• [The problem]
In duplicating the lines below, keep every word unchanged and drop the pictures.

#### Available data ####

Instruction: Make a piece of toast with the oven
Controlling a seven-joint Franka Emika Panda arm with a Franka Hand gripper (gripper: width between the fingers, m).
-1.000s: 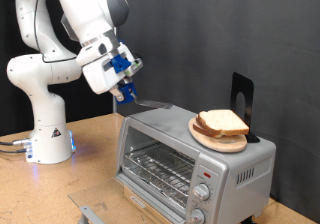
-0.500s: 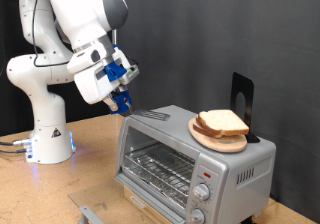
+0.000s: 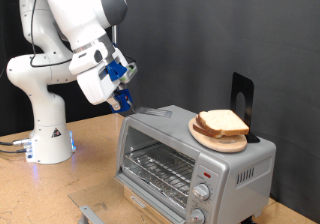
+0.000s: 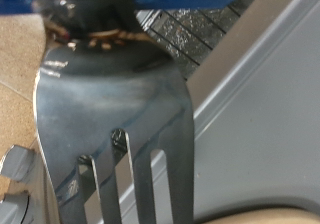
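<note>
Pincer [image 3: 125, 101] grips fork [image 4: 120, 134]; only wrist cam shows tines.

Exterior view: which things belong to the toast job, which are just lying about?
Job: pale square bread slice; silver toaster oven; silver metal fork in the gripper jaws, beside the oven.
Lying about: round wooden plate under the bread; black stand.

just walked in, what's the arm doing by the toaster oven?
The gripper hangs off the exterior view's left end of the oven, near its top corner, with a metal fork in its fingers; the wrist view shows the tines close up. The piece of toast lies on a round wooden plate on top of the oven, apart from the gripper. The oven door looks shut, with only the wire rack visible behind the glass.
</note>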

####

• [Expected answer]
Instruction: Make a piece of toast with the oven
Controlling a seven-joint Franka Emika Panda arm with a Franka Hand gripper (gripper: width between the fingers, m).
-1.000s: 
-0.500s: 
+0.000s: 
+0.000s: 
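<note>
Pincer [image 3: 125, 101] grips fork [image 4: 120, 134]; only wrist cam shows tines.

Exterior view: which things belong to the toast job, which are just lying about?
Job: pale square bread slice; silver toaster oven; silver metal fork in the gripper jaws, beside the oven.
Lying about: round wooden plate under the bread; black stand.

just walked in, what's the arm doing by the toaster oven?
The gripper hangs off the exterior view's left end of the oven, near its top corner, with a metal fork in its fingers; the wrist view shows the tines close up. The piece of toast lies on a round wooden plate on top of the oven, apart from the gripper. The oven door looks shut, with only the wire rack visible behind the glass.
</note>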

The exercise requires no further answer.